* Work request *
Type out the lines below exactly, pictures excluded.

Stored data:
*** Begin section ***

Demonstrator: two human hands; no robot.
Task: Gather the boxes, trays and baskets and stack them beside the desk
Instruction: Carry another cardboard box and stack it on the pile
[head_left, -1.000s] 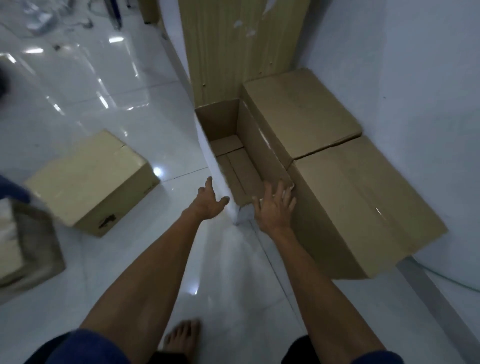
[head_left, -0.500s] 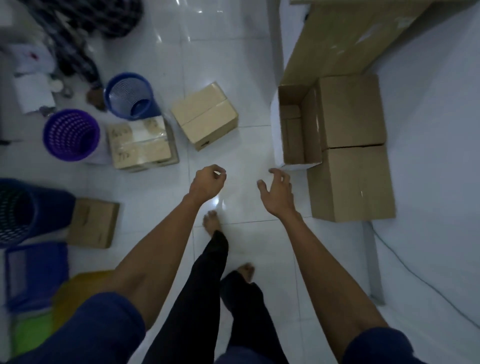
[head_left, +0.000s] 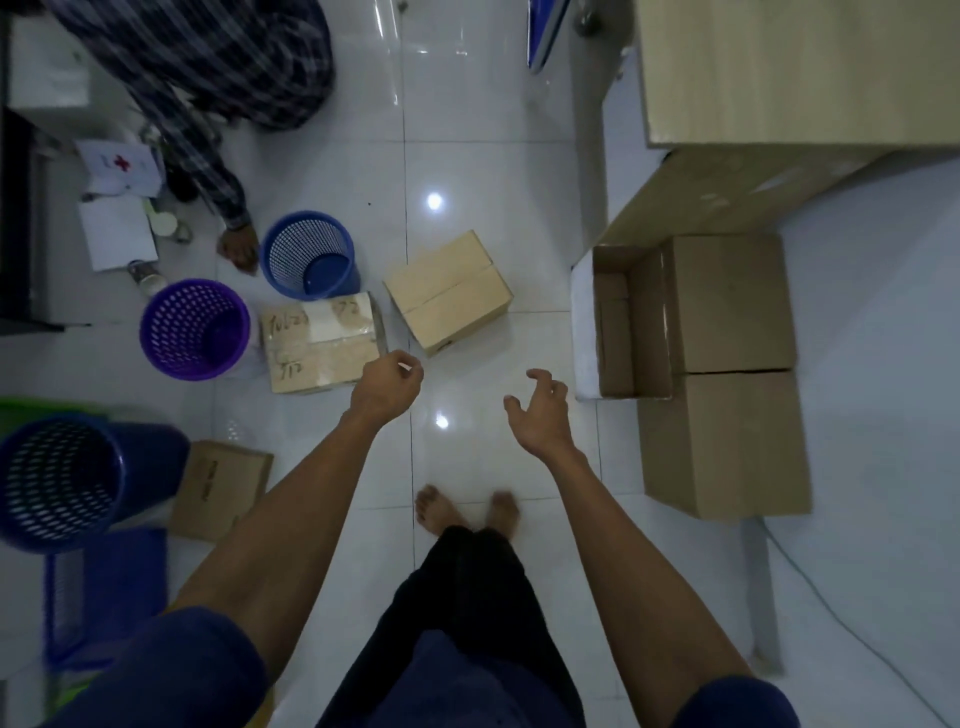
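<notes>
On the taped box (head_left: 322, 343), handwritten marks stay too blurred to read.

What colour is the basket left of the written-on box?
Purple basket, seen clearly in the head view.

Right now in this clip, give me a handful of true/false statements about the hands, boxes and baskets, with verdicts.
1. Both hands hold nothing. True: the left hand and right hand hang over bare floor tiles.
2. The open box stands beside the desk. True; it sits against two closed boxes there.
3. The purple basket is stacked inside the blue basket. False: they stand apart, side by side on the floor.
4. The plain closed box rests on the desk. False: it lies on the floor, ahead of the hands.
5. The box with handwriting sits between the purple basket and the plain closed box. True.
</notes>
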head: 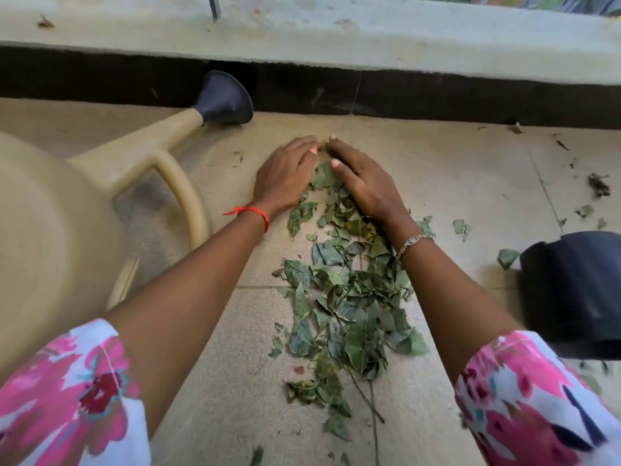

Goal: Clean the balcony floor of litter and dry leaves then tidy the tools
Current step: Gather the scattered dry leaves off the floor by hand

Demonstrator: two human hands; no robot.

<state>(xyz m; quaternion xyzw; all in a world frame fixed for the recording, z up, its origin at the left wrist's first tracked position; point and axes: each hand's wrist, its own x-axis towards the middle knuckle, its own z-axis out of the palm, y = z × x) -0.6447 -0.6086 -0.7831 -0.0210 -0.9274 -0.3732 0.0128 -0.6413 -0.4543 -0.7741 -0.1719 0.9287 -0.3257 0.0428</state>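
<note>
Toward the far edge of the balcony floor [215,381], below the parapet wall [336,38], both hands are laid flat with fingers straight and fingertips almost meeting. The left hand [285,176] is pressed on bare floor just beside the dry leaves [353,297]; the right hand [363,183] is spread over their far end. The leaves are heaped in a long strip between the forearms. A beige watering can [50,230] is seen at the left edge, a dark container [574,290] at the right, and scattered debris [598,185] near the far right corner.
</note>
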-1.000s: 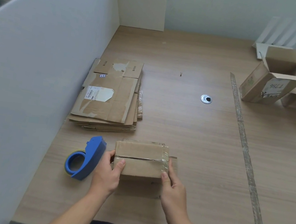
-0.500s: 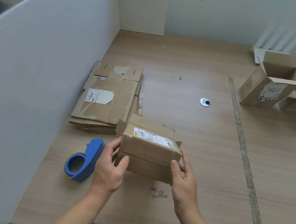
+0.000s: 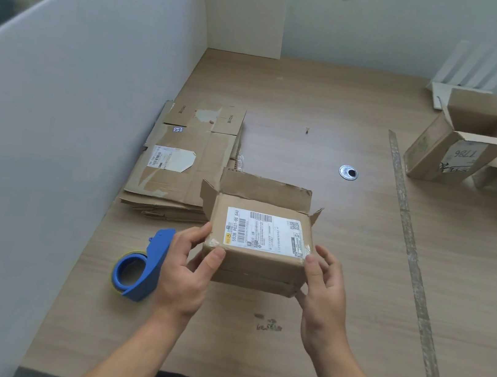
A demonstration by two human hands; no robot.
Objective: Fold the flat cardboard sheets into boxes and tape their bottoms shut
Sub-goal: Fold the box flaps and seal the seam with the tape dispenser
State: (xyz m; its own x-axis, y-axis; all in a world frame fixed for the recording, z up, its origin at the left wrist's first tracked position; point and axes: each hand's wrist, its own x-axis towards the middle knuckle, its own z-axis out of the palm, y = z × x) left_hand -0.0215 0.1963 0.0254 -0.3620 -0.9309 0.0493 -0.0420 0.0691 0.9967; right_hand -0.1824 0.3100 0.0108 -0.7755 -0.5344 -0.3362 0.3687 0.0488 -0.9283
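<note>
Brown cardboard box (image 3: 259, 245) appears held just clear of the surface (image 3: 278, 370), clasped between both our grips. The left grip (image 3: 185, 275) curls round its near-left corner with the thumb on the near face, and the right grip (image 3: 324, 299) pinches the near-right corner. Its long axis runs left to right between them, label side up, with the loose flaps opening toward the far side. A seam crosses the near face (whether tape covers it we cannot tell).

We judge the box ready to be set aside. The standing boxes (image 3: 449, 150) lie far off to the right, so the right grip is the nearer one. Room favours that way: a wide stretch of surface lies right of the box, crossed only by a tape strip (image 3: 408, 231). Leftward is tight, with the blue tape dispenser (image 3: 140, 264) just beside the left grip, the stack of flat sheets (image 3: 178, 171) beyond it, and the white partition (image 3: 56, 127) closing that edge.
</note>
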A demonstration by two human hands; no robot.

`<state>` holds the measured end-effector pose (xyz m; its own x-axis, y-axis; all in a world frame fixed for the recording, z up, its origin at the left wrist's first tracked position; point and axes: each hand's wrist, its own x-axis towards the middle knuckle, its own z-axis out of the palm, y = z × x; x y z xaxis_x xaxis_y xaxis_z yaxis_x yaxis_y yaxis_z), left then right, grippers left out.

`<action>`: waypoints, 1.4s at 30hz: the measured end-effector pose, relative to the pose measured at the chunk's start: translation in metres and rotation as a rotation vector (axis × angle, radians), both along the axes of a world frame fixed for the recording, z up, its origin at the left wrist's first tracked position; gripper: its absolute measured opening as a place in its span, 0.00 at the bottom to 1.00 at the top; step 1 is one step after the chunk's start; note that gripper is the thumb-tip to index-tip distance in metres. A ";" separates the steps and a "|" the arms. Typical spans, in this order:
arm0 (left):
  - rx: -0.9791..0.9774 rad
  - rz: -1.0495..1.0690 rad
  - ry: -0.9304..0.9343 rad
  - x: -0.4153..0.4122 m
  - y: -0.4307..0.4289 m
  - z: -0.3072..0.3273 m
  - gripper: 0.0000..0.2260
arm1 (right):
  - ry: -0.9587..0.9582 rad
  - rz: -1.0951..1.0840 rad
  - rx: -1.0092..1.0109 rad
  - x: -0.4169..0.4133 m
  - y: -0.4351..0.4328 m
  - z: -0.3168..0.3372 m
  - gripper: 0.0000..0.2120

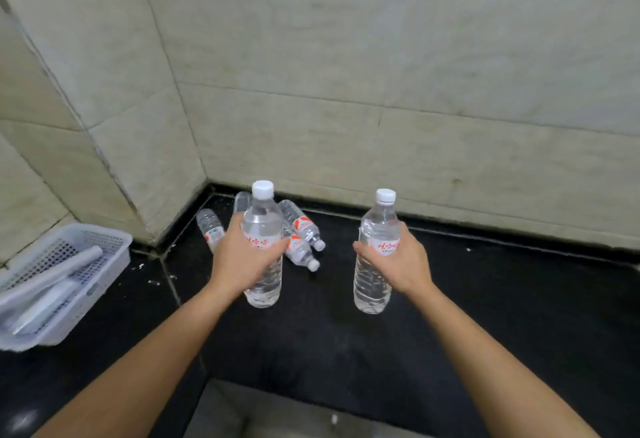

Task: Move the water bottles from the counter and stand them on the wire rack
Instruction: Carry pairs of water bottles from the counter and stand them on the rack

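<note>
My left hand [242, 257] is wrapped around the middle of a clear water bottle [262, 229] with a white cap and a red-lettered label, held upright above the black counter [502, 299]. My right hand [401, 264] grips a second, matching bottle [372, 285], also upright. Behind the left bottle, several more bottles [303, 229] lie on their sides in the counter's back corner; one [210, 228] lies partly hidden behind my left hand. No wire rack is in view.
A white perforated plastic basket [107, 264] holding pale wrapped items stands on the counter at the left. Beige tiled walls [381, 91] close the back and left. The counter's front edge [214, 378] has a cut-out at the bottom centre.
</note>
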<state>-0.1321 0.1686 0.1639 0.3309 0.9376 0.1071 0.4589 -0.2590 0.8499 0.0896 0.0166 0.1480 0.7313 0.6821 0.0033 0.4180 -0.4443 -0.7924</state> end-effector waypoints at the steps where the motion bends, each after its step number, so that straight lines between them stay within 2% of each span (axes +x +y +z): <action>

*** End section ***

* Solution *
Demonstrator: two human hands; no robot.
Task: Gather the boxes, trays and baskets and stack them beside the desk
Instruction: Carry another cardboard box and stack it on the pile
[head_left, -1.000s] 
[head_left, -0.500s] 
[head_left, +0.000s] 
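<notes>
On the taped box (head_left: 322, 343), handwritten marks stay too blurred to read.

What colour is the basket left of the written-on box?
Purple basket, seen clearly in the head view.

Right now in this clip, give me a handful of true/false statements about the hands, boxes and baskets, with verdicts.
1. Both hands hold nothing. True: the left hand and right hand hang over bare floor tiles.
2. The open box stands beside the desk. True; it sits against two closed boxes there.
3. The purple basket is stacked inside the blue basket. False: they stand apart, side by side on the floor.
4. The plain closed box rests on the desk. False: it lies on the floor, ahead of the hands.
5. The box with handwriting sits between the purple basket and the plain closed box. True.
</notes>
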head: 

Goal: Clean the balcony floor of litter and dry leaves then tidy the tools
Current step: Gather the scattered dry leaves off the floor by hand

Demonstrator: two human hands; no robot.

<state>(xyz m; quaternion xyzw; all in a world frame fixed for the recording, z up, its origin at the left wrist's first tracked position; point and axes: each hand's wrist, its own x-axis towards the middle knuckle, its own z-axis out of the palm, y = z × x) -0.6447 -0.6086 -0.7831 -0.0210 -0.9274 -0.3732 0.0128 -0.6413 -0.4543 -0.7741 -0.1719 0.9287 -0.3257 0.0428</state>
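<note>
Toward the far edge of the balcony floor [215,381], below the parapet wall [336,38], both hands are laid flat with fingers straight and fingertips almost meeting. The left hand [285,176] is pressed on bare floor just beside the dry leaves [353,297]; the right hand [363,183] is spread over their far end. The leaves are heaped in a long strip between the forearms. A beige watering can [50,230] is seen at the left edge, a dark container [574,290] at the right, and scattered debris [598,185] near the far right corner.
</note>
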-1.000s: 
-0.500s: 
+0.000s: 
A demonstration by two human hands; no robot.
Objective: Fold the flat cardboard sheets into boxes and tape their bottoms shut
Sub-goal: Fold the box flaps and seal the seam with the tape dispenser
State: (xyz m; its own x-axis, y-axis; all in a world frame fixed for the recording, z up, its origin at the left wrist's first tracked position; point and axes: each hand's wrist, its own x-axis towards the middle knuckle, its own z-axis out of the palm, y = z × x) left_hand -0.0215 0.1963 0.0254 -0.3620 -0.9309 0.0493 -0.0420 0.0691 0.9967; right_hand -0.1824 0.3100 0.0108 -0.7755 -0.5344 -0.3362 0.3687 0.0488 -0.9283
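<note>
Brown cardboard box (image 3: 259, 245) appears held just clear of the surface (image 3: 278, 370), clasped between both our grips. The left grip (image 3: 185, 275) curls round its near-left corner with the thumb on the near face, and the right grip (image 3: 324, 299) pinches the near-right corner. Its long axis runs left to right between them, label side up, with the loose flaps opening toward the far side. A seam crosses the near face (whether tape covers it we cannot tell).

We judge the box ready to be set aside. The standing boxes (image 3: 449, 150) lie far off to the right, so the right grip is the nearer one. Room favours that way: a wide stretch of surface lies right of the box, crossed only by a tape strip (image 3: 408, 231). Leftward is tight, with the blue tape dispenser (image 3: 140, 264) just beside the left grip, the stack of flat sheets (image 3: 178, 171) beyond it, and the white partition (image 3: 56, 127) closing that edge.
</note>
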A demonstration by two human hands; no robot.

`<state>` holds the measured end-effector pose (xyz m; its own x-axis, y-axis; all in a world frame fixed for the recording, z up, its origin at the left wrist's first tracked position; point and axes: each hand's wrist, its own x-axis towards the middle knuckle, its own z-axis out of the palm, y = z × x; x y z xaxis_x xaxis_y xaxis_z yaxis_x yaxis_y yaxis_z), left then right, grippers left out.

`<action>`: waypoints, 1.4s at 30hz: the measured end-effector pose, relative to the pose measured at the chunk's start: translation in metres and rotation as a rotation vector (axis × angle, radians), both along the axes of a world frame fixed for the recording, z up, its origin at the left wrist's first tracked position; gripper: its absolute measured opening as a place in its span, 0.00 at the bottom to 1.00 at the top; step 1 is one step after the chunk's start; note that gripper is the thumb-tip to index-tip distance in metres. A ";" separates the steps and a "|" the arms. Typical spans, in this order:
arm0 (left):
  - rx: -0.9791..0.9774 rad
  - rz: -1.0495..1.0690 rad
  - ry: -0.9304..0.9343 rad
  - x: -0.4153..0.4122 m
  - y: -0.4307..0.4289 m
  - z: -0.3072..0.3273 m
  - gripper: 0.0000..0.2260
arm1 (right):
  - ry: -0.9587..0.9582 rad
  - rz: -1.0951..1.0840 rad
  - rx: -1.0092..1.0109 rad
  - x: -0.4169..0.4133 m
  - y: -0.4351..0.4328 m
  - z: -0.3168..0.3372 m
  - gripper: 0.0000..0.2120


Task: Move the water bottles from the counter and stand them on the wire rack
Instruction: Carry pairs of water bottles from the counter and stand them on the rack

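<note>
My left hand [242, 257] is wrapped around the middle of a clear water bottle [262, 229] with a white cap and a red-lettered label, held upright above the black counter [502, 299]. My right hand [401, 264] grips a second, matching bottle [372, 285], also upright. Behind the left bottle, several more bottles [303, 229] lie on their sides in the counter's back corner; one [210, 228] lies partly hidden behind my left hand. No wire rack is in view.
A white perforated plastic basket [107, 264] holding pale wrapped items stands on the counter at the left. Beige tiled walls [381, 91] close the back and left. The counter's front edge [214, 378] has a cut-out at the bottom centre.
</note>
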<state>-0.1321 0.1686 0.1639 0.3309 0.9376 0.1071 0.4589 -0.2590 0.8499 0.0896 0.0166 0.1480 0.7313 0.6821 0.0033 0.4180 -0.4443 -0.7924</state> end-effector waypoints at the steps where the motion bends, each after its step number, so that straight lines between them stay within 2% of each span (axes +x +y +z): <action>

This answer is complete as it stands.